*WORK TO BE COMPLETED*: Restating the data word for word is all that is required.

*AVAILABLE DATA*:
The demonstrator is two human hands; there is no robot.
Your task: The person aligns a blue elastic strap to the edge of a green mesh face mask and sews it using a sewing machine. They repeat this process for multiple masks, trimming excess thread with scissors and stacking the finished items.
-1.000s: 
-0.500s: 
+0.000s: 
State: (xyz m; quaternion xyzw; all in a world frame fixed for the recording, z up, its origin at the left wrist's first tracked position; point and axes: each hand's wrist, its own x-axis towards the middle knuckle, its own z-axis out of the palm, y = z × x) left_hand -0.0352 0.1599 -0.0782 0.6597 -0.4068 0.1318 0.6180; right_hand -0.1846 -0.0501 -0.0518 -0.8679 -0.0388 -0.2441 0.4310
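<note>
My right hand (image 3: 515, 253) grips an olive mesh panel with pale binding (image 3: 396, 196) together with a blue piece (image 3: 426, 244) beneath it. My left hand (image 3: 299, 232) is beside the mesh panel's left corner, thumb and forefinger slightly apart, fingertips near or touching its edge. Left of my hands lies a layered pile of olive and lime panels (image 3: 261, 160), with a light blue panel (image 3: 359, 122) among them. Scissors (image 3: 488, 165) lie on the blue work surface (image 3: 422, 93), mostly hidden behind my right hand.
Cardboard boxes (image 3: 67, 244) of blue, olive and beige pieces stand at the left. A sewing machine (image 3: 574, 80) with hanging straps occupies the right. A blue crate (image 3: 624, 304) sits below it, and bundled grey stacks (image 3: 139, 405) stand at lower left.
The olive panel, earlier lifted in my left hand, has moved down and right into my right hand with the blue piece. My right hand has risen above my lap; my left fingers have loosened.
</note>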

*TASK SOLUTION*:
The demonstrator is two human hands; there is no robot.
Your task: The person aligns a blue elastic strap to the edge of a green mesh face mask and sews it using a sewing machine. They repeat this process for multiple masks, trimming excess thread with scissors and stacking the finished items.
-1.000s: 
-0.500s: 
+0.000s: 
State: (xyz m; quaternion xyzw; all in a world frame fixed for the recording, z up, its origin at the left wrist's first tracked position; point and axes: each hand's wrist, its own x-axis towards the middle knuckle, its own z-axis out of the palm, y = z × x) left_hand -0.0352 0.1599 -0.0782 0.6597 -0.4068 0.1318 0.6180; right_hand -0.1846 -0.0501 -0.0518 -0.8679 -0.0388 -0.2441 0.4310
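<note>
My right hand (image 3: 515, 253) grips an olive mesh panel with pale binding (image 3: 396, 196) together with a blue piece (image 3: 426, 244) beneath it. My left hand (image 3: 299, 232) is beside the mesh panel's left corner, thumb and forefinger slightly apart, fingertips near or touching its edge. Left of my hands lies a layered pile of olive and lime panels (image 3: 261, 160), with a light blue panel (image 3: 359, 122) among them. Scissors (image 3: 488, 165) lie on the blue work surface (image 3: 422, 93), mostly hidden behind my right hand.
Cardboard boxes (image 3: 67, 244) of blue, olive and beige pieces stand at the left. A sewing machine (image 3: 574, 80) with hanging straps occupies the right. A blue crate (image 3: 624, 304) sits below it, and bundled grey stacks (image 3: 139, 405) stand at lower left.
The olive panel, earlier lifted in my left hand, has moved down and right into my right hand with the blue piece. My right hand has risen above my lap; my left fingers have loosened.
</note>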

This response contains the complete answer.